Bob Taylor, an education technologist who is another field services specialist for the Kansas State School for the Blind, worked with the students over the week to learn and use specialized technology that helps the students adapt to the larger world.

“If we can get the kids talking about this stuff and what the outcomes are, they can self-advocate,” Taylor said. “We are trying to go ahead and get a lot of these kids to not be afraid and to self-advocate.”

If the students learn to ask questions and develop basic skills with the technology, it will help them to branch out into other educational opportunities.

In particular, he uses the technology to teach navigation skills and as a fun motivational activity to help the students self-advocate, by asking making them ask for things to use the technology.

“If they can self-advocate they can do other things,” he said, “if they are interested.”

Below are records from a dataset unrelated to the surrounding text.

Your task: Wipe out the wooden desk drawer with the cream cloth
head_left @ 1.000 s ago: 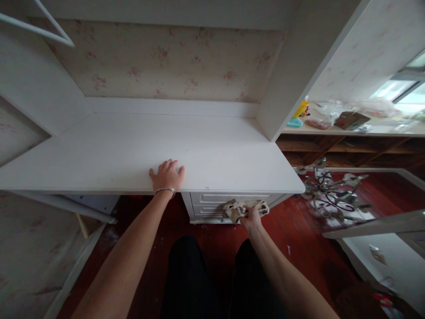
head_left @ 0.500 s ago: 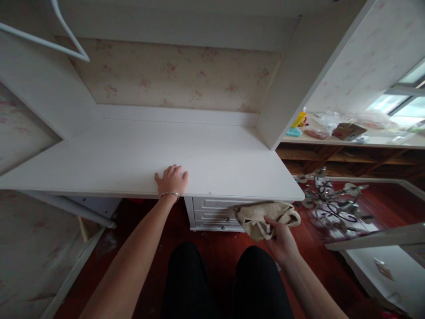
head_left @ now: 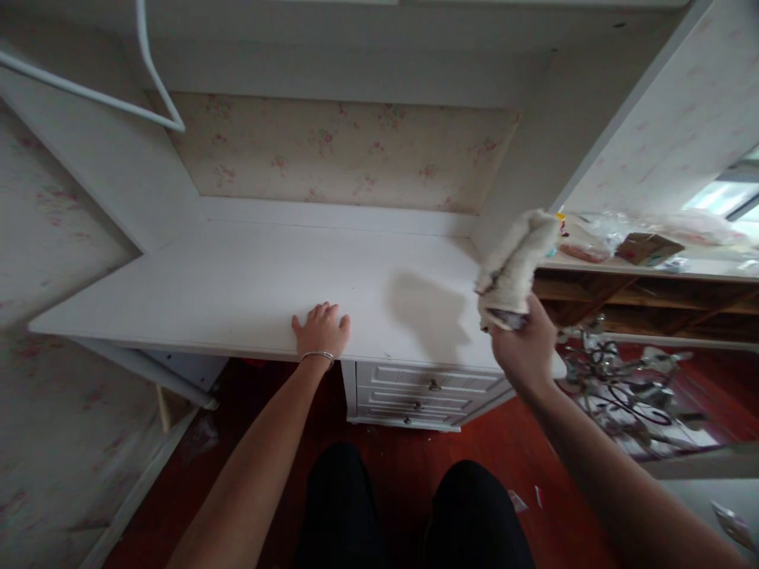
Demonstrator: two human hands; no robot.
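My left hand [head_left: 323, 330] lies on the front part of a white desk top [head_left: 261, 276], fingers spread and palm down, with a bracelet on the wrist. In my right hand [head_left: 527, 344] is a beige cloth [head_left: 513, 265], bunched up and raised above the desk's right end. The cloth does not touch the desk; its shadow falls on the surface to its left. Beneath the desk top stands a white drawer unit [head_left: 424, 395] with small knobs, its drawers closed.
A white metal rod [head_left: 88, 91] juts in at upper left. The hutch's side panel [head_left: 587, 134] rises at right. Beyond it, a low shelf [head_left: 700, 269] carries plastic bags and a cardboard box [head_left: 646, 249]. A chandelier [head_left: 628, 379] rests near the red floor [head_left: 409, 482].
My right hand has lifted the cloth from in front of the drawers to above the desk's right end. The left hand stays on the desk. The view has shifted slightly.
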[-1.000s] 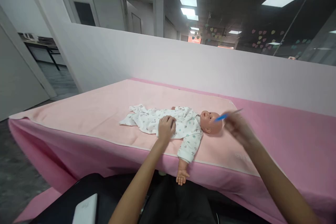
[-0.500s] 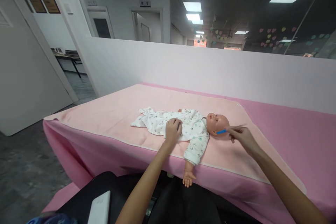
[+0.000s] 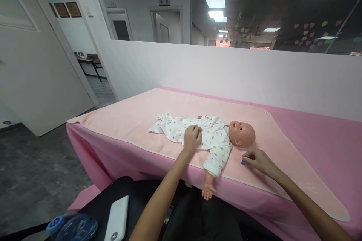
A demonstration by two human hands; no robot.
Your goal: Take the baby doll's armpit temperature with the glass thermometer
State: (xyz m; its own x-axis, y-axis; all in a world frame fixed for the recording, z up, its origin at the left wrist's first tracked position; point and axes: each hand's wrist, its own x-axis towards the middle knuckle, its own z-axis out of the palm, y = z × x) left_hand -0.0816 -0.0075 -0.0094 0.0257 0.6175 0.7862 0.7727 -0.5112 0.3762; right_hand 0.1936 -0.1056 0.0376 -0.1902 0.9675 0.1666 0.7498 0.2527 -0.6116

A visually impaired student puts together a specially designed learning toy during an extended school year learning camp on the Fort Hays State Campus last week.

During the camp, Taylor said he is often in awe of the abilities and experiences the students bring with them.

“The more I do this, the more I bring in,” Taylor said. “Actually the students are teaching me.”

During the camp, the students also traveled into the community visiting local shops, restaurants and the Sternberg Museum.

“A big initiative of the Kansas School for the Blind in the last five years and beyond is to bring more of our services out to the students in their home areas,” Cyr said.